By now I was somewhat fixed on the many pieces of large contemporary art, of oil on canvas, under a four-metre ceiling of the entrance hall to the house proper. A gnarled tree base of age, 1.5m in width sat at the bottom of a wall. I commented on the natural beauty, and was told it was collected in the Arnhem Land. A quick stop, and man-handling it onto the back seat, before zipping off. Just like the ephemeral shut-down in Tasmania's south-west World Heritage Area in winter.
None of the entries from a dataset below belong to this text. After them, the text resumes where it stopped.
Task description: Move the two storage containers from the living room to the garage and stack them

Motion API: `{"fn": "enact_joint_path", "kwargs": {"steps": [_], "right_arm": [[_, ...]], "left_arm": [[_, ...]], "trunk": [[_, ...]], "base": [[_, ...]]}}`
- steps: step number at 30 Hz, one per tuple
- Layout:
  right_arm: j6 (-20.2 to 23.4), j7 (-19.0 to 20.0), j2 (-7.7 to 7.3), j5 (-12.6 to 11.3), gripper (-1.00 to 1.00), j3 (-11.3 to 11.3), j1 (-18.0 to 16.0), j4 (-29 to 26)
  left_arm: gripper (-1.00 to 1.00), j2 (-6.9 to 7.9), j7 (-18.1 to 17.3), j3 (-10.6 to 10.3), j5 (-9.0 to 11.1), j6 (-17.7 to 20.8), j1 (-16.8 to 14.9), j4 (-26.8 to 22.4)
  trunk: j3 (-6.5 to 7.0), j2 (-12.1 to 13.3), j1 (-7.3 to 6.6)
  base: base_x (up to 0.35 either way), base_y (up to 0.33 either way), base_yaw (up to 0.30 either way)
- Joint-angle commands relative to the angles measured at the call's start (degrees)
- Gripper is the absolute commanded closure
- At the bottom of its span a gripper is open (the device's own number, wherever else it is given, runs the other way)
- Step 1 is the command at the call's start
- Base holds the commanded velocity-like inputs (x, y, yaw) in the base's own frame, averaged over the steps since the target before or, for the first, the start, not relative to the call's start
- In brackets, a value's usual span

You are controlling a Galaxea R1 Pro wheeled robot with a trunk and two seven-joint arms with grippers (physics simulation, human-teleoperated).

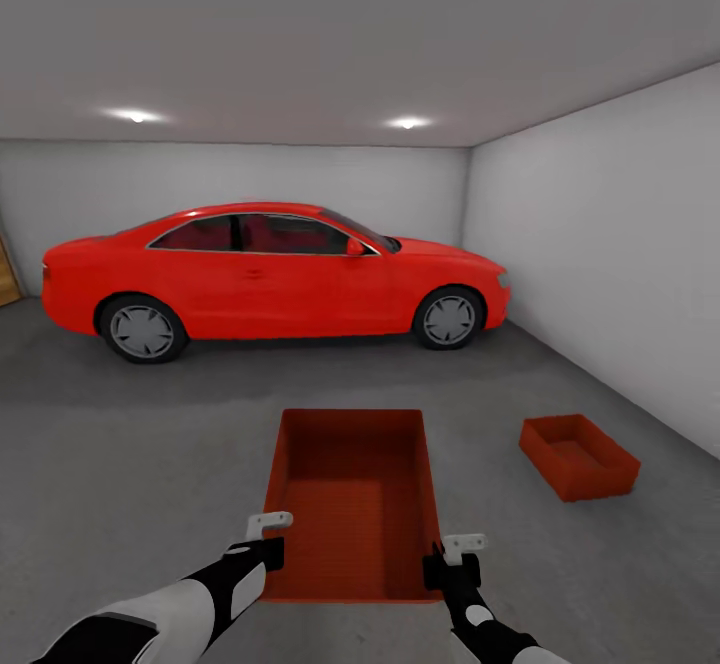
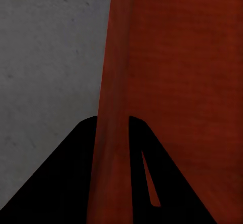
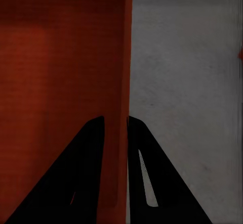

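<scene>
Grippers hold one orange-red bin [image 1: 352,499] between them in the garage: the left gripper [image 1: 262,542] is clamped on its left wall, the right gripper [image 1: 452,562] on its right wall. Ahead and to the right of the right gripper, the second bin [image 1: 578,456] already sits on the concrete floor [image 1: 130,464]. What is left, I judge, is stacking the carried bin on it.
</scene>
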Motion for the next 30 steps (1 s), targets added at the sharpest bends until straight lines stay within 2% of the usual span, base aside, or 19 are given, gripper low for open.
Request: {"fn": "enact_joint_path", "kwargs": {"steps": [1, 30], "right_arm": [[-0.06, -0.63, -0.56, 0.21, 1.00, -0.19, -0.04, 0.04], [0.02, -0.56, -0.63, 0.19, 1.00, -0.19, -0.04, 0.03]], "left_arm": [[1.00, 0.36, 0.37, 2.73, 0.27, 0.03, -0.08, -0.09], [1.00, 0.36, 0.37, 2.73, 0.18, -0.05, -0.08, -0.09]], "trunk": [[-0.10, -0.08, 0.05], [-0.10, -0.08, 0.05]], "base": [[0.321, 0.178, -0.284], [0.321, 0.179, -0.284]]}}
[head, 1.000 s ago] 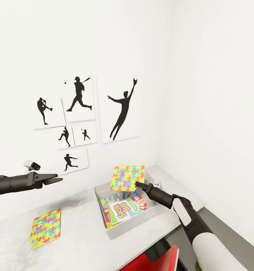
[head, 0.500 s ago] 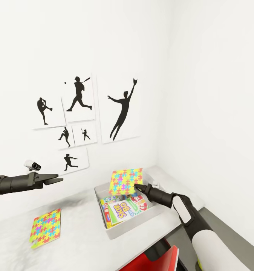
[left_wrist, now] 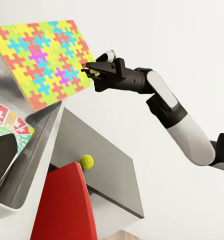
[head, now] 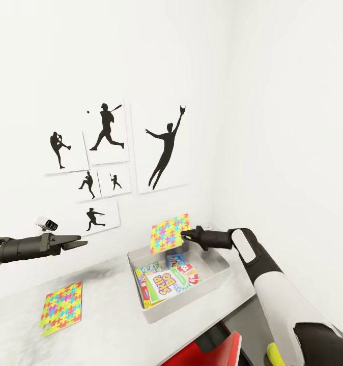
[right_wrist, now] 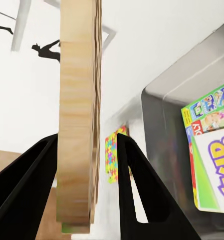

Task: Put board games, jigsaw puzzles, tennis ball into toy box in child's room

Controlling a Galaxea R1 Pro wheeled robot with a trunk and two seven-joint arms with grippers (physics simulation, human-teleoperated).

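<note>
My right gripper (head: 184, 235) is shut on one edge of a jigsaw puzzle (head: 170, 233) and holds it tilted in the air above the back of the grey toy box (head: 216, 257). In the right wrist view the puzzle (right_wrist: 79, 115) shows edge-on between the two fingers. Board games (head: 167, 285) lie flat inside the box, a Skip-Bo box on top. The second jigsaw puzzle (head: 62, 308) lies flat on the table at the left. My left gripper (head: 83, 241) hovers open above the table, left of the box. The tennis ball (left_wrist: 86, 161) sits low, below the tabletop.
The white table (head: 110, 325) stands in the room's corner, with walls close behind it and to its right. Black sports-silhouette pictures (head: 164, 147) hang on the back wall. A red object (head: 212, 353) stands under the table's front edge.
My right gripper has lifted the puzzle higher over the box and its forearm has swung up. The left arm has barely moved.
</note>
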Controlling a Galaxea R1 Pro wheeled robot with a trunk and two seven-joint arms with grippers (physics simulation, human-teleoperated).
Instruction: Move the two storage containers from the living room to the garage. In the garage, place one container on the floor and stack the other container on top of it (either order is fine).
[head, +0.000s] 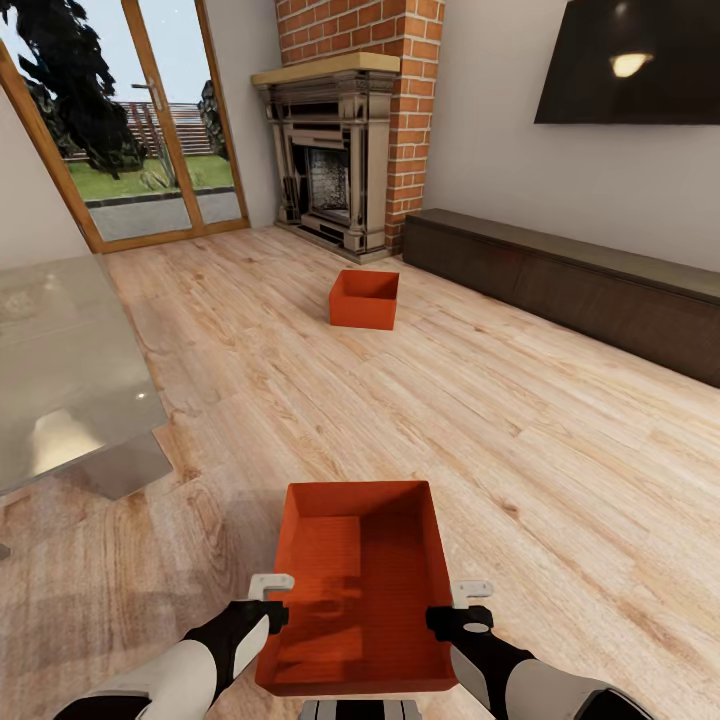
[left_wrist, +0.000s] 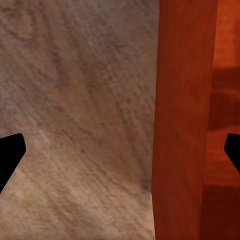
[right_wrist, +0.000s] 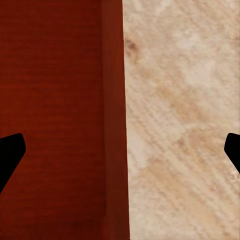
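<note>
Light wood-plank flooring (head: 480, 400) runs from the robot to a red-brick fireplace (head: 350, 150) at the far end, with glass doors (head: 150, 120) far left, a long dark cabinet (head: 570, 285) along the right wall under a black screen (head: 630, 60), and a glass surface (head: 60, 370) at the left.

The near tub (head: 360, 585) lies on the planks straight ahead of the robot, between the two arms, its long axis running near to far. Left hand (head: 272, 590) stands at the tub's left long wall and right hand (head: 470, 595) at its right long wall, so each wall falls to the arm on its own side. In the left wrist view that hand (left_wrist: 120, 152) has its jaws wide apart, one fingertip outside over the floor, the other over the tub's inside, the thin wall (left_wrist: 180, 120) between them. The right hand (right_wrist: 120, 152) is set the same way about its wall (right_wrist: 114, 120), equally wide. Neither has hold of anything yet; the coming move looks like closing on both walls at once.

The far tub (head: 364, 298) sits on the floor well apart, before the fireplace.

Both tubs are empty.
</note>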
Sitting in my car on my arrival home later that evening - the sighting mirror fell out and broke - but I continued to use the bezeled device anyway.

Not having heard of Richard Green previously, I later saw fold-out postcards for sale of the Nadgee Wilderness of New South Wales far-south coast, as taken for the South East Region Conservation Alliance, by Richard. These kinds of images certainly help with such regions preservation as presented to decision makers and the masses.

Interesting to think that the prominent image was taken while hovering, out over the sea, on auto-pilot... by a certain cool-headed man, highly organised and disciplined in his thinking.

Sadly, Richard and Carolyn Green died in their helicopter on the weekend [Edit; early November, 2015], along with a friend.

https://www.smh.com.au/national/nsw/thr ... kuq4u.html

http://www.richardgreen.net.au/photography
Live everyday as if it were your last... one day you will be right.